Blackguards are the most elite forces of the MilNet, prodigy men and women who volunteered for becoming the vanguard of freedom back when they were only twelve years old, for no adults are allowed in the Blackguards, and who endured nearly a decade of harsh trainings and exercises without giving up, being molded into people extremely different from the hedonistic, anonymous and druggie masses, people who willingly forsake personal pleasures, peace and perhaps even their sanity(in certain ways) for a cause they follow with a near fanatical devotion, shaped into the best of the best, and among their small numbers, a small subculture do exist, one based on self-discipline, self-sacrifice and cooperation.

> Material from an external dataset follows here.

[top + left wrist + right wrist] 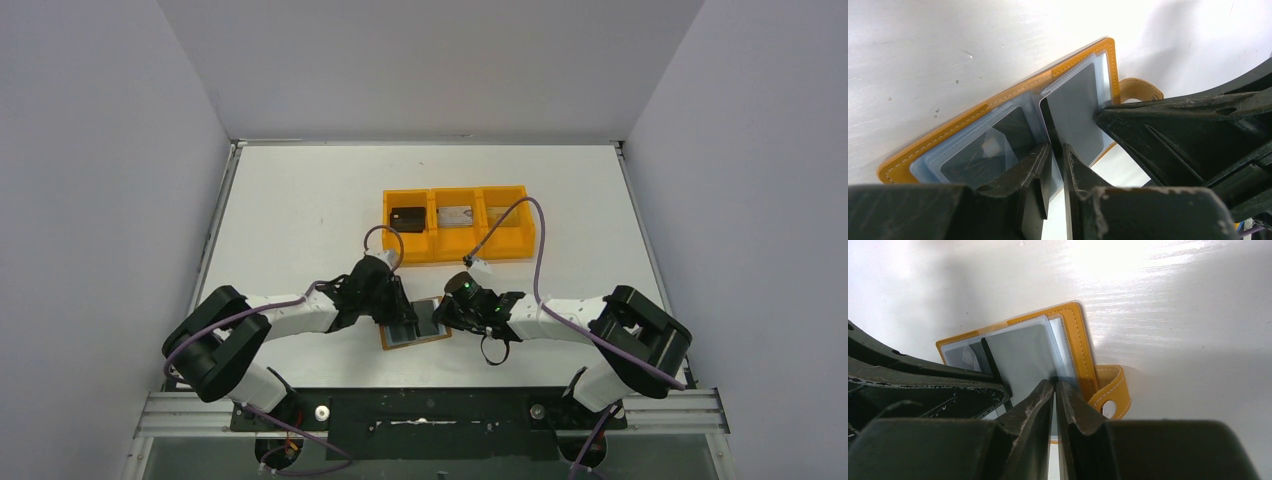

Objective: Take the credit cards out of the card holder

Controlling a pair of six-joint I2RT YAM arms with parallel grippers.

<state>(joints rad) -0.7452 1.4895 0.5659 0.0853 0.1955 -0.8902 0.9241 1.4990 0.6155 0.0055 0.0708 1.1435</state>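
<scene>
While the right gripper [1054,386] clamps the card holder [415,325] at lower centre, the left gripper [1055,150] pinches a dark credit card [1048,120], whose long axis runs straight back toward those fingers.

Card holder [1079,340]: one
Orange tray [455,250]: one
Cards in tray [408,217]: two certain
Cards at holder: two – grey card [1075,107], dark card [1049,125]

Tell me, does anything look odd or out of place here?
Nothing is damaged or spilled. One oddity: a dark card stands on edge above the open card holder, pinched by the left gripper, while the right gripper pinches a clear sleeve beside it.
</scene>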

Although they are difficult to be spotted when off-duty, whenever someone comes to help first than anyone else in an emergency, such person likely is a Blackguard, and messing with one is signing a 100% guaranteed death warrant. Due to certain elements of their training that are considered questionable, many of them have or acquire paraphilias, specially sadism, for the misfortune of thugs who try to play with them

They are also considered the "top of the gene pool" in the Confederacy. Spy Blackguards are usually female, and as devoid of prudishness, if not more, than average people in the Confederacy, for they have to use all means necessary to gather information from those gullible through pleasure, including their own bodies. Spy Blackguards don't have a standard uniform, instead blending amidst the civilian population of the country where they are performing their operations.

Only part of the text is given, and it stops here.